▶ WHAT YOU HAVE TO DO: In the data below, find every line that has the string "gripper", and copy it.
::::
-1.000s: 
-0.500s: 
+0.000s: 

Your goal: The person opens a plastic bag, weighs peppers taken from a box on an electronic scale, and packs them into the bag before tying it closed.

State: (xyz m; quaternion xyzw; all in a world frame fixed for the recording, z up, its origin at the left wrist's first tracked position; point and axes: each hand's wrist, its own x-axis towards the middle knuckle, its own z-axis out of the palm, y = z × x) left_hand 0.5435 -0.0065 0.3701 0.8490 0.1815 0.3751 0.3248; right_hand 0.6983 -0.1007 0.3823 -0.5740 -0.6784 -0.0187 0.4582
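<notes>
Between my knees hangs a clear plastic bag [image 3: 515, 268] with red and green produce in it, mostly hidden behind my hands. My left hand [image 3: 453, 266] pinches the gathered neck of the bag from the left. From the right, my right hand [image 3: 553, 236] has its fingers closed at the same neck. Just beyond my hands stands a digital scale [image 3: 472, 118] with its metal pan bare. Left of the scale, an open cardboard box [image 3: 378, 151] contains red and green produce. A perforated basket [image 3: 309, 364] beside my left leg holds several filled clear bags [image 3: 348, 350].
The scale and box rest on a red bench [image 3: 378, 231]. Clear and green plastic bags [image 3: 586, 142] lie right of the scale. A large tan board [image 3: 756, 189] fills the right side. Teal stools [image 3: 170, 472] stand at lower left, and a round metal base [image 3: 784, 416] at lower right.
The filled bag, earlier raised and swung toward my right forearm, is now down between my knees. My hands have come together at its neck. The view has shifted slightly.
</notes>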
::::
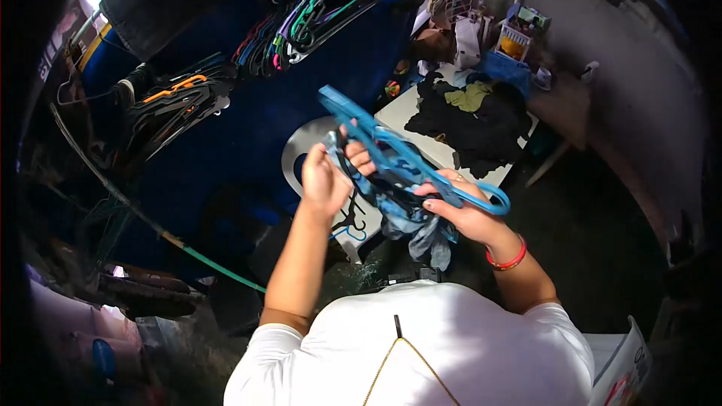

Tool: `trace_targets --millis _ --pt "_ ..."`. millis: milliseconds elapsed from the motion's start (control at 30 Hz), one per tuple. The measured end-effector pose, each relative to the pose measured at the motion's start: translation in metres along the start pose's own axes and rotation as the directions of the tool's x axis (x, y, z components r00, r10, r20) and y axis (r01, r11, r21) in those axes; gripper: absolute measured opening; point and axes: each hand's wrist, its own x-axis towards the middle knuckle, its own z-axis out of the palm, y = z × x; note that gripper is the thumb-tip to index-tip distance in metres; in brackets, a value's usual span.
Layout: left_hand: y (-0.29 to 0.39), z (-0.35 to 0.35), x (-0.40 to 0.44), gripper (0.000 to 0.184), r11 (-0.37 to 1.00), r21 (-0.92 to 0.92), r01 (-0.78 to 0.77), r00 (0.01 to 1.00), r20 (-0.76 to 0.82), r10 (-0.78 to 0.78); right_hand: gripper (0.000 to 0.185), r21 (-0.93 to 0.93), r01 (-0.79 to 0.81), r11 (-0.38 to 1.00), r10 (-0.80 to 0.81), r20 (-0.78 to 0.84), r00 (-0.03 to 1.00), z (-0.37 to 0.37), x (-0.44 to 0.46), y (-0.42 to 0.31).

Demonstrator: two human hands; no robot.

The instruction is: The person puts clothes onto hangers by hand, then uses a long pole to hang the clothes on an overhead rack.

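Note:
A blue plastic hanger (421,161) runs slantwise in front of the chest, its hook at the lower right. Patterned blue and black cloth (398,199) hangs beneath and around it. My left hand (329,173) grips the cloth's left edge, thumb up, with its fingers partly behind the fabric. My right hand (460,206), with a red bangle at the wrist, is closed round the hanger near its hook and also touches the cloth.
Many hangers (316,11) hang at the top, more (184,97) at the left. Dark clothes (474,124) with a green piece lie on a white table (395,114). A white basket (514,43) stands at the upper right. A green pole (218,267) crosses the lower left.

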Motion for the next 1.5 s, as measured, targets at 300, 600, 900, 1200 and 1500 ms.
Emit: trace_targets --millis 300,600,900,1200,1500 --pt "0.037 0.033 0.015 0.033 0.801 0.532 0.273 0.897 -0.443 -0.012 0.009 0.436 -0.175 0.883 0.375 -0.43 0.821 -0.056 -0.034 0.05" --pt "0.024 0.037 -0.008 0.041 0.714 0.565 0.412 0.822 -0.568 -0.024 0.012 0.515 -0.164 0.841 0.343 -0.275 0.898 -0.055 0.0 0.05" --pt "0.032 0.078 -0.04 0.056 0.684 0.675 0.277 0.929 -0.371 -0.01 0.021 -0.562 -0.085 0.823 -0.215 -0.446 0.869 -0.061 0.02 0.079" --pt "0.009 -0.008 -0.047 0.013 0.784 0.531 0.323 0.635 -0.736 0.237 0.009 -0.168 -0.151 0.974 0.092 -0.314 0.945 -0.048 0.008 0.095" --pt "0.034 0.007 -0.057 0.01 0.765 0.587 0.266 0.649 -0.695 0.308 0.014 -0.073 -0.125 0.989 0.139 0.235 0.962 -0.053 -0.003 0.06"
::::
▶ EXERCISE SOLUTION:
Tool: `trace_targets --millis _ --pt "_ ..."`. millis: milliseconds elapsed from the motion's start (control at 30 Hz), one per tuple. The measured end-effector pose, each relative to the pose measured at the motion's start: translation in metres along the start pose's own axes and rotation as the directions of the tool's x axis (x, y, z components r00, r10, r20) and y axis (r01, r11, r21) in those axes; gripper: absolute measured opening; point and axes: each hand's wrist, its own x-axis towards the middle knuckle, its own z-axis out of the palm, y = z × x; note that gripper is the thumb-tip to index-tip distance in metres; in brackets, a value's usual span.
Layout: left_hand: y (-0.29 to 0.39), z (-0.35 to 0.35), x (-0.40 to 0.44), gripper (0.000 to 0.184), r11 (-0.37 to 1.00), r21 (-0.92 to 0.92), r01 (-0.78 to 0.77), r00 (0.01 to 1.00), r20 (-0.76 to 0.82), r10 (-0.78 to 0.78); right_hand: gripper (0.000 to 0.185), r21 (-0.93 to 0.93), r01 (-0.79 to 0.81), r11 (-0.38 to 1.00), r10 (-0.80 to 0.81), r20 (-0.78 to 0.84), r00 (-0.03 to 1.00), z (-0.37 to 0.37), x (-0.44 to 0.46), y (-0.42 to 0.31).

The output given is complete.